[Opening Recorded data section]
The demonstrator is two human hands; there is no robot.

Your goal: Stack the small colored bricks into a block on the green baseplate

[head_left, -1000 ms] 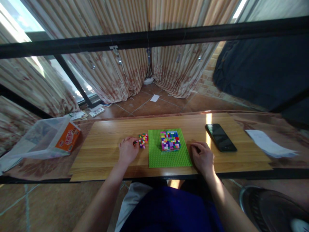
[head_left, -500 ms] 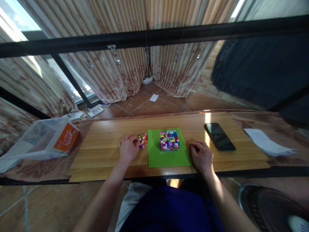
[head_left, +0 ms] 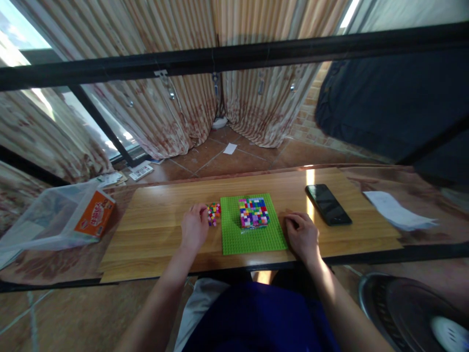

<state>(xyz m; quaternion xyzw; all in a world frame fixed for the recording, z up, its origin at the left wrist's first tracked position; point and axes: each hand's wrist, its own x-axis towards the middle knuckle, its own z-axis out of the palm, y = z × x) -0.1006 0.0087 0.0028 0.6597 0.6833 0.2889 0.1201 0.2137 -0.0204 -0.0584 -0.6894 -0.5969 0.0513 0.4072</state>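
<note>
My left hand (head_left: 195, 226) rests on the wooden board at the left edge of a small pile of loose, many-coloured toy bricks (head_left: 214, 213). Its fingers are curled together, and whatever they may hold is hidden. To the right of the pile lies a green studded baseplate (head_left: 234, 242). A low block built of many small coloured bricks (head_left: 253, 213) sits on that plate, right of its middle. Beside the plate's right edge is my right hand (head_left: 302, 234), its fingers curled inward in a loose fist; nothing shows in it.
A black phone (head_left: 328, 204) lies right of my right hand, with white paper (head_left: 397, 209) farther right. At the far left stands a clear plastic bin (head_left: 54, 215) with an orange label. The wooden board (head_left: 146, 244) lies under everything, and a dark metal rail (head_left: 234, 55) crosses beyond.
The view has shifted slightly. My left hand's fingers have drawn a little back from the loose bricks and curled more upright. My right hand stays beside the plate.
</note>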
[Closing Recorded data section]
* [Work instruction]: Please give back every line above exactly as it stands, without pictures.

* [Solution to the exercise]:
The demonstrator is two human hands; there is no robot.

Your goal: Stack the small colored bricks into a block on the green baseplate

[head_left, -1000 ms] 
[head_left, -500 ms] 
[head_left, +0 ms] 

<state>(xyz m; quaternion xyzw; all in a world frame fixed for the recording, z up, its origin at the left wrist's first tracked position; point and axes: each hand's wrist, its own x-axis towards the middle knuckle, its own z-axis out of the palm, y = z × x) -0.1006 0.0087 0.0028 0.6597 0.6833 0.2889 0.1201 0.2137 -0.0204 -0.0584 -0.6894 -0.5969 0.0513 0.4072</state>
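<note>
My left hand (head_left: 195, 226) rests on the wooden board at the left edge of a small pile of loose, many-coloured toy bricks (head_left: 214, 213). Its fingers are curled together, and whatever they may hold is hidden. To the right of the pile lies a green studded baseplate (head_left: 234, 242). A low block built of many small coloured bricks (head_left: 253, 213) sits on that plate, right of its middle. Beside the plate's right edge is my right hand (head_left: 302, 234), its fingers curled inward in a loose fist; nothing shows in it.
A black phone (head_left: 328, 204) lies right of my right hand, with white paper (head_left: 397, 209) farther right. At the far left stands a clear plastic bin (head_left: 54, 215) with an orange label. The wooden board (head_left: 146, 244) lies under everything, and a dark metal rail (head_left: 234, 55) crosses beyond.
The view has shifted slightly. My left hand's fingers have drawn a little back from the loose bricks and curled more upright. My right hand stays beside the plate.
</note>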

The exercise concludes with that.